Benevolent launched online in December of last year. We piloted only in the Chicago area so that we could learn, develop and grow our platform and approach right here in our own community. For those of you who don’t know Benevolent, you can check us out at www.benevolent.net. We’re building a national platform that fills in the gaps in the safety net. We help low-income adults and their families over one-time hurdles along their way to their goals. People identify their own specific needs, and we make it possible for donors to contribute to meet them – like helping someone get bus passes to attend a computer class; welding gear to take a job as a welder; furniture after a fire; or winter clothing in a pinch. We work in partnership with local nonprofits who know their own clients and constituents well and can work with us to bring these personal stories forward.

Our risk, of course, was that in the early days we could not know precisely what our yet-to-be-sourced donor pool would want to contribute to, which aspects of a “need” profile would be most important, and how much would be too much to try to raise for one person’s need.

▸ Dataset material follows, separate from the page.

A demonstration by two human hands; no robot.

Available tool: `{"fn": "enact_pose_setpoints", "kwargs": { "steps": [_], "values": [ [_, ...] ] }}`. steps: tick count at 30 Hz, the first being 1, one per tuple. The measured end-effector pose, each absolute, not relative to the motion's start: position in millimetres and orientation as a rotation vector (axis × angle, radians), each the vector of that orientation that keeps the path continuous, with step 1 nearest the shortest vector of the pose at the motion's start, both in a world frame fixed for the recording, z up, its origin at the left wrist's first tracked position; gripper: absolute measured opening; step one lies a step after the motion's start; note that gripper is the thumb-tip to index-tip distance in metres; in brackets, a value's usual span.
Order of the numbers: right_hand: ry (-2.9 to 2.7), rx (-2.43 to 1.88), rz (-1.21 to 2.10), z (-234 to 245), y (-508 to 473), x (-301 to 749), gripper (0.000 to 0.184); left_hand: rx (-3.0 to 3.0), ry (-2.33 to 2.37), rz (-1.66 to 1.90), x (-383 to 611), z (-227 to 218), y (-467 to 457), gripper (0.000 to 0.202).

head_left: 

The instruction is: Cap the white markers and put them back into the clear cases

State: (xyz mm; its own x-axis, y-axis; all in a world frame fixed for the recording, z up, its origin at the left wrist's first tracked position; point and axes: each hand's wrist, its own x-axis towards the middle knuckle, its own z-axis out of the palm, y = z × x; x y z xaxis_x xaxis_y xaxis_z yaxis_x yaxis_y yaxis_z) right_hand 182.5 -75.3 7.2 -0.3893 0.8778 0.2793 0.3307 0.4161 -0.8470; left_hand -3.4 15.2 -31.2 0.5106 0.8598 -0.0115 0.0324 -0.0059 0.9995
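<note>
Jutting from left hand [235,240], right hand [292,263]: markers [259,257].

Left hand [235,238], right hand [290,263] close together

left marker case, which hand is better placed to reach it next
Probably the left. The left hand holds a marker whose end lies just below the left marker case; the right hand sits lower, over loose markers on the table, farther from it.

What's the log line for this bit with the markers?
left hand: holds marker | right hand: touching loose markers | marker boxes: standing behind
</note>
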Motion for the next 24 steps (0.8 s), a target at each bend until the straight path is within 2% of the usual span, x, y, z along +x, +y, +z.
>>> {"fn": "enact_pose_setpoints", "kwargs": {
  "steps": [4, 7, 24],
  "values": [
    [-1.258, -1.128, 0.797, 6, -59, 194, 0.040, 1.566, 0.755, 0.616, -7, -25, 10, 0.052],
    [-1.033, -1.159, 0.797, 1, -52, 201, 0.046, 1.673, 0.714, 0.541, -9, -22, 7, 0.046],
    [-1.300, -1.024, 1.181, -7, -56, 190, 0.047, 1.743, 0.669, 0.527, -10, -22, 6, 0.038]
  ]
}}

Had we come out of the gate presenting hundreds of people’s stories and needs, we might have failed hundreds of people, because in the early days, our success rate in fully meeting a need was about 50%. We needed to fail fast, and we did. We learned, changed and pivoted our approaches, and kept moving forward.

To be clear, 50% stinks when you’re talking about people’s lives, goals and hopes. There were four people, for example, whose needs didn’t get met because, as we came to learn, donors are some what “ooged” out (that’s the technical term) by other people’s dental needs. Here they are: Isabel, Victoria, Maria and Nikki.

There were some whose needs didn’t get met because we allowed them to post for something that cost too much money and turned out to be daunting to our small-dollar donors. Those failures don’t happen today. We’ve learned and corrected.

I’d say that our fast fail has been, on balance, a success. We’re talking about making these mistakes on the needs of five, ten, or fifteen people, not five hundred. Not that failing even one person is okay. We wish we’d known then what we know now. This was deliberate, though, this starting slow, failing fast, and making quick corrections.

Make no mistake, we’re not done failing. We’ll keep shifting and pivoting, learning and forging new paths. You can be sure, though, that we’ll keep the Isabels and Marias in mind as we do and we’ll do everything we can to mitigate the risk to real people.

When you’re working in the human sector, you have to learn as fast as you fail, learn while you’re falling, and stretch out a safe landing when you can. It’s not as easy as the platitudes of “make big bets,” “lean forward,” and “take risks.” These are people’s lives, communities, reputations, and futures — not things we can ever put at risk lightly.